Independente da forma que os idosos e seus cuidadores possam encontrar a solução para seus problemas de saúde, o importante é ter-se claro que as práticas de cuidados preferidas podem ser concebidas a partir de um conhecimento empírico, traduzido por crenças e tradições, ou de um conhecimento socialmente adquirido como, por exemplo, por meio do processo de educação em saúde.

Muitas vezes a doença é percebida por meio de diferentes sinais, os quais estão relacionados com a quebra de um estado ou uso normal do corpo.
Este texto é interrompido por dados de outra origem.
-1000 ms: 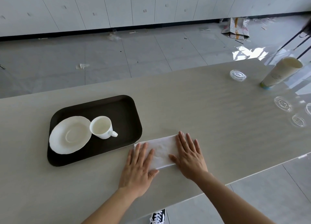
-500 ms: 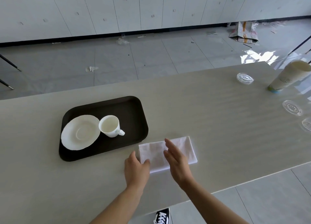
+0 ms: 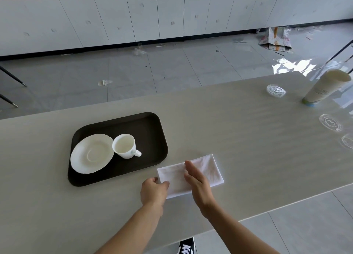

As representações que algumas pessoas possuem acerca da doença estão intimamente associadas aos usos sociais que fazem do próprio corpo129.

Para muitas pessoas a presença de sinais e sintomas, considerados anormais para o seu equilíbrio de saúde, representa motivo forte para procurar recursos junto aos serviços de saúde, tanto públicos, quanto privados18. Entretanto a concretização dessa ação depende de importantes fatores, tais como: a disponibilidade real da assistência médica, constatada pelo acesso e resolutividade do serviço de saúde; a possibilidade de poder pagar pela ação, caso essa não seja obtida junto ao setor público; o fracasso ou o sucesso dos tratamentos originados no setor informal da saúde18. Tais fatores adquirem maior relevância ao se tratar da saúde do idoso, uma vez que se torna prioridade avaliar a maneira como ele percebe o problema responsável por seus desequilíbrios, e, ainda, a forma pelas quais as outras pessoas, no caso os cuidadores, percebem o problema.

Ao final desse segundo encontro houve uma avaliação verbal do mesmo, quando os participantes manifestaram-se satisfeitos com sua realização, uma vez que conseguiram expor algumas dúvidas. Mencionaram que o recurso de multimídia foi positivo na exposição do tema.